Network specification

Review the network specifications recommended for deploying a CDP Private Cloud Base cluster.

Dedicated network hardware

Hadoop can consume all available network bandwidth. For this reason, Cloudera recommends that Hadoop be placed in a separate physical network with its own core switches.

Switch per rack

Hadoop supports the concept of rack locality and takes advantage of the network topology to minimize network congestion. Ideally, nodes in one rack should connect to a single physical switch. Two top- of- rack (ToR) switches can be used for high availability. Each ToR switch uplinks to a core switch with a significantly bigger backplane. Cloudera recommends 10 GbE (or faster) connections between the servers and ToR switches. ToR uplink bandwidth to the core switch (two switches in a HA configuration) can often be oversubscribed.

Uplink oversubscription

How much oversubscription is appropriate depends on the workload. Cloudera’s recommendation is that the ratio between the total access port bandwidth and uplink bandwidth be as close to 1:1 as possible. This is especially important for heavy ETL workloads and MapReduce jobs that have a lot of data sent to reducers.

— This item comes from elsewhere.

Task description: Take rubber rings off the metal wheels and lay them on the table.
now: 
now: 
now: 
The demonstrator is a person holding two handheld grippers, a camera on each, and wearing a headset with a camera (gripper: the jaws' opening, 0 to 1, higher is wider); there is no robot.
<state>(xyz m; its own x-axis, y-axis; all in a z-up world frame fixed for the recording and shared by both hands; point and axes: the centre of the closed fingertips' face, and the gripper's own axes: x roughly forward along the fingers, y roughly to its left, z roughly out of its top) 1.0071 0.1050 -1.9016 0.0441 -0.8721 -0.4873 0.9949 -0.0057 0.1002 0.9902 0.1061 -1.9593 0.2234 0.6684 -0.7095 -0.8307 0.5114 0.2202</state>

Oversubscription ratios up to 4:1 are generally fine for balanced workloads, but network monitoring is needed to ensure uplink bandwidth is not the bottleneck for Hadoop. The following table provides some examples as a point of reference:

Access Port Bandwidth (In Use) Uplink Port Bandwidth (Bonded) Ratio
48 x 1 GbE = 48 Gbit/s 4 x 10 GbE = 40 Gbit/s 1.2:1
24 x 10 GbE = 240 Gbit/s 2 x 40 Gig CFP = 80 Gbit/s 3:1
48 x 10 GbE = 480 Gbit/s 4 x 40 Gig CFP = 160 Gbit/s 3:1

Redundant network switches

Having redundant core switches in a full mesh configuration allows the cluster to continue operating in the event of a core switch failure. Redundant ToR switches prevent the loss of an entire rack of processing and storage capacity in the event of a ToR switch failure. General cluster availability can still be maintained in the event of the loss of a rack, as long as master nodes are distributed across multiple racks.

Accessibility

The accessibility of your CDP Private Cloud Base cluster is defined by the network configuration and depends on the security requirements and the workload. Typically, there are edge/client nodes that have direct access to the cluster. Users go through these edge nodes through the client applications to interact with the cluster and the data residing there. These edge nodes may be running a web application for real-time serving workloads, BI tools, or simply the Hadoop command-line client used to submit or interact with HDFS.

Cloudera recommends allowing access to the CDP Private Cloud Base cluster through edge nodes only. You can configure this in the security groups for the hosts that you provision. The rest of this document describes the various options in detail.

Internet connectivity

Clusters that do not require heavy data transfer between the internet or services outside of the immediate network and HDFS, might need access to services like software repositories for updates or other low-volume data sources located outside of the immediate network.

If you intend to leverage the multi-cloud/hybrid-cloud functionality in CDP, then you must ensure that adequate network bandwidth is present between your data centers and the public cloud vendors’ networks. Details on this topic are out of scope of this document. Engage with your Cloud vendor’s technical sales team and Cloudera Sales Engineering team to determine the requirements in such scenarios.

If you completely disconnect the cluster from the internet, you block access for software updates which makes maintenance difficult.